Flags: needinfo?(michal.novotny)

Assignee

Comment 8

•

11 years ago

I've spent some time trying find out whether releasing of the lock is really necessary. I've removed releasing of the lock and I've run FF locally as well as I've pushed it to try (https://tbpl.mozilla.org/?tree=Try&rev=0d60b0a69f21). So far I didn't experience reentering the lock, so this problem is probably just theoretical and I think we could demand that callback passed to CacheFileInputStream::ReadSegments() won't call the cache code. There is really a problem when the same entry is written on a different thread while the lock is released. When the data won't fit into the existing buffer, it is reallocated in CacheFileChunk::EnsureBufSize() which invalidates the buffer returned by CacheFileInputStream::CanRead(). So my proposal is to hold the lock all the time. If this is not acceptable, then I don't see any other solution than removing ReadSegments() method and using just Read().
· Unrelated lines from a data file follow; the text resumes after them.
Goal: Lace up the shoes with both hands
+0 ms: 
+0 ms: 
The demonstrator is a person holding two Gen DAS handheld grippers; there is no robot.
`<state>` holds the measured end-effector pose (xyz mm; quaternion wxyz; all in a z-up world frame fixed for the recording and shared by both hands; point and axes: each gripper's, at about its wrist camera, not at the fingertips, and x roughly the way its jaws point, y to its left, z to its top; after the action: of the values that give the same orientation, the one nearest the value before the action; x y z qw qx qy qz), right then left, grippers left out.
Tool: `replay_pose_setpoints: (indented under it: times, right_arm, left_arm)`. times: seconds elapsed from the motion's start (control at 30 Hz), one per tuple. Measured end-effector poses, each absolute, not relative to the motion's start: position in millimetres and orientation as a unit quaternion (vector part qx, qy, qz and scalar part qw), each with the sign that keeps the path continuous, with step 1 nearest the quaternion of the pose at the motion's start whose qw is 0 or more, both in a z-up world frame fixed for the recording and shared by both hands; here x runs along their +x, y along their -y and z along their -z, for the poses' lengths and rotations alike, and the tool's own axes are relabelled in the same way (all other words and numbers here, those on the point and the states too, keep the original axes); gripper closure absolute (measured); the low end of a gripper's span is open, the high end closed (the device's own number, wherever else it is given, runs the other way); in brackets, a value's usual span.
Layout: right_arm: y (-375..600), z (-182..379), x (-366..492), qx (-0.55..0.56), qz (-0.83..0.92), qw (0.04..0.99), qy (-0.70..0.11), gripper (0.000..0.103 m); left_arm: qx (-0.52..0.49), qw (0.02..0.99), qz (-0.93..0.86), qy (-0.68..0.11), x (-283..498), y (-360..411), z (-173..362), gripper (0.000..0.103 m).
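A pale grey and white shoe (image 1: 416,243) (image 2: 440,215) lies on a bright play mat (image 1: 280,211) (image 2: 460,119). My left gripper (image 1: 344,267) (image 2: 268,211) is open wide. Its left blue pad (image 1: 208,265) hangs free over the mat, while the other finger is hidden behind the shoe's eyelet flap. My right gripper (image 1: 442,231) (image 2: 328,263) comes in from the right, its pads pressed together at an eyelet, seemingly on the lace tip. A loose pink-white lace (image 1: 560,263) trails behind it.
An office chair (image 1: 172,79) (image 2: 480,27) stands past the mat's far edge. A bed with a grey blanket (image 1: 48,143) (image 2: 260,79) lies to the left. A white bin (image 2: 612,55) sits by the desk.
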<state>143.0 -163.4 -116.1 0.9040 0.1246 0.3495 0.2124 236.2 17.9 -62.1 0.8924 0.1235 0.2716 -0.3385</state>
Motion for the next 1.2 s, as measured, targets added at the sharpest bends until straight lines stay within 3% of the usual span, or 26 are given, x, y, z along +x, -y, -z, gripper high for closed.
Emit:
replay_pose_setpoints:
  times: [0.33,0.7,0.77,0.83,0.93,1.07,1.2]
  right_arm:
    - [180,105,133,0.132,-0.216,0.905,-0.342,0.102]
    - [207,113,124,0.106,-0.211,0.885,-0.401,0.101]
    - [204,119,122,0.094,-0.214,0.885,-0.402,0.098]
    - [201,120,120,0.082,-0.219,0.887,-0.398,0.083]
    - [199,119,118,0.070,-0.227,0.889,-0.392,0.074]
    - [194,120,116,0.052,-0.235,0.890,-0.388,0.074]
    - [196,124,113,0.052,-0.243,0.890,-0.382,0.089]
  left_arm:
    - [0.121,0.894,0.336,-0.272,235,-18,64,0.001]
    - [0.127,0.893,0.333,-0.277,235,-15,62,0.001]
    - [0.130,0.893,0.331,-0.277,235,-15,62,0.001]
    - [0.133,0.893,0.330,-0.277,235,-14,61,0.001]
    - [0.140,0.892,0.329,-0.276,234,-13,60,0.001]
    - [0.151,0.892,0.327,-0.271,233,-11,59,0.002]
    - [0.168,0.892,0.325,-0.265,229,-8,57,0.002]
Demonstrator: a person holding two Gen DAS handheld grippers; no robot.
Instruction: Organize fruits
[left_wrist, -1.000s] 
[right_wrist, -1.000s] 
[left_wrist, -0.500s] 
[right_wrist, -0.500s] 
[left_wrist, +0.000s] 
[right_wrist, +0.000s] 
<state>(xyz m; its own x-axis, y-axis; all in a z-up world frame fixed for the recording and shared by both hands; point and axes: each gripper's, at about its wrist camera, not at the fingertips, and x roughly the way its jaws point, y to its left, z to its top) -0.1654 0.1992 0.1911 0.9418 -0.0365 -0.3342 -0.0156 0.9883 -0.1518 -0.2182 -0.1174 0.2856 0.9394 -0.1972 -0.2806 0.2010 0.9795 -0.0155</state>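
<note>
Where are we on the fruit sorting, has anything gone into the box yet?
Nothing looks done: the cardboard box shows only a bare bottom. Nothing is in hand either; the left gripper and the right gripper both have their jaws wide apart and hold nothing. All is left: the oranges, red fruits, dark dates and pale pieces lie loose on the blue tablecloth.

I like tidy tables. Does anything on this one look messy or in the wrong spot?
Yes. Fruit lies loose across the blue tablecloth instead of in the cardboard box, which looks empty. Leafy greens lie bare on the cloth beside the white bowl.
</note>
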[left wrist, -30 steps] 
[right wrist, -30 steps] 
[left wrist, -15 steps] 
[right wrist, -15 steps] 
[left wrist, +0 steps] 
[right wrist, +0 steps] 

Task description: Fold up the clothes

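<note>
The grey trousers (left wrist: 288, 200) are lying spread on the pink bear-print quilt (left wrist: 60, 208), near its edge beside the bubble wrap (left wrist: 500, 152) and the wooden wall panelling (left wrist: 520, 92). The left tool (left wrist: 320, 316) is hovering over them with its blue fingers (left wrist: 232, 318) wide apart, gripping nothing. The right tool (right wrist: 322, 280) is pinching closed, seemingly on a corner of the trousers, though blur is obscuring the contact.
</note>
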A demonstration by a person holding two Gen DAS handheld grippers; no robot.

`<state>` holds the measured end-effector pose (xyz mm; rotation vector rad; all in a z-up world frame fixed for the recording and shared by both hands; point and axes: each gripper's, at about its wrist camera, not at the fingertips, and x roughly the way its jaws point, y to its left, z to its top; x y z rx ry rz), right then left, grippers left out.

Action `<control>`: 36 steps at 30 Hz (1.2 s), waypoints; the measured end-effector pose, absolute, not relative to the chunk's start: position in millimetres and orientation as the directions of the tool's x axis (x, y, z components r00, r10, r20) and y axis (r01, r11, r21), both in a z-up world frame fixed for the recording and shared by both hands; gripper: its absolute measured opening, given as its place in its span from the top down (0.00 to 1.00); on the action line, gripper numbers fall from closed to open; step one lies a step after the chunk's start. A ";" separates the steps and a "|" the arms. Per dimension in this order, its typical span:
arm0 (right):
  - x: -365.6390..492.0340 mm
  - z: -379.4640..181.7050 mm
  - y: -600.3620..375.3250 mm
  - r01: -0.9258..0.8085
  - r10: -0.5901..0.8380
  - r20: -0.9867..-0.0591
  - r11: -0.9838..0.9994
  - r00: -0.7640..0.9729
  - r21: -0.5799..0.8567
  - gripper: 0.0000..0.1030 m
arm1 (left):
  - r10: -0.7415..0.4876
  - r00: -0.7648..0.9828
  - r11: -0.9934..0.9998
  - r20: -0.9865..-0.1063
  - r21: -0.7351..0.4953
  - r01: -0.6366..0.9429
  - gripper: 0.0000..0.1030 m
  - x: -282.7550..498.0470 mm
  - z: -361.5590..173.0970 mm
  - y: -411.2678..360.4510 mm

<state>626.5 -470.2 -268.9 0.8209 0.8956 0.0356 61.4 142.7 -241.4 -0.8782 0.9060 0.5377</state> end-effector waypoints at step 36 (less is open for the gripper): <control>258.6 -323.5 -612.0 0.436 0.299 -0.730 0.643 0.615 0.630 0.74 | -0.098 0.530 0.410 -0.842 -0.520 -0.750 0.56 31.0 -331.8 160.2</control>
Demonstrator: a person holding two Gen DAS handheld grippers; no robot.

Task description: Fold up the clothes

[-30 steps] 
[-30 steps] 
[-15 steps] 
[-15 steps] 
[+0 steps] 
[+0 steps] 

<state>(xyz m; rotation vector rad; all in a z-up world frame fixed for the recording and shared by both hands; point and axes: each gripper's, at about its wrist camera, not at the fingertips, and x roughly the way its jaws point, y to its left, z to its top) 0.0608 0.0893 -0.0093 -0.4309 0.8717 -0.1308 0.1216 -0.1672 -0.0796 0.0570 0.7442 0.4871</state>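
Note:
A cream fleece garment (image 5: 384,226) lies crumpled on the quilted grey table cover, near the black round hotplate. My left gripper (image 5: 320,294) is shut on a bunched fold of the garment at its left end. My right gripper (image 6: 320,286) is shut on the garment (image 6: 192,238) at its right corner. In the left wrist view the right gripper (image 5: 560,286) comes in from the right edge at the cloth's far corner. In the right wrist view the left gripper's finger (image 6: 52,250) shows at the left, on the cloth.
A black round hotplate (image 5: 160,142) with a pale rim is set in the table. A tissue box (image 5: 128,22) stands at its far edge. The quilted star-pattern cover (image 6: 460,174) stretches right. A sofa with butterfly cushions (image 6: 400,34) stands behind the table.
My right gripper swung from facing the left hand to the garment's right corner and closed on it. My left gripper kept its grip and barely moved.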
Severity: normal → critical

Status: RESOLVED → REOPENED

Flags: needinfo?(michal.novotny)

Resolution: WONTFIX → ---

Assignee

Comment 9

•

11 years ago

Attached patch patch v1 — Details — Splinter Review

Assignee: nobody → michal.novotny

Attachment #8455814 - Flags: review?(honzab.moz)

Comment 10

•

11 years ago

Michal, this is not about reentering the lock, it's about potential deadlock warning we may get. The code is designed to enter locks in cascades like: cache service lock -> cache entry lock -> cache file lock. But when we don't release the lock in ReadSegments before calling the callback, we may get cascade of cache file lock -> cache entry lock. This will be detected (correctly!) as a potential deadlock since there are two codepaths that may enter two locks (the file's and the entry's) in opposite ways.

Comment 11

•

11 years ago

Comment on attachment 8455814 [details] [diff] [review] patch v1 Review of attachment 8455814 [details] [diff] [review]: ----------------------------------------------------------------- We need to release the lock, that's obvious. What's wrong here is that the buffer we pass as an argument may be released. Can we hold the chunk locally (in a local var, on the stack) and maybe keep it in some 'locked' or 'just being operated' state so that it cannot go away sooner than the callback returns?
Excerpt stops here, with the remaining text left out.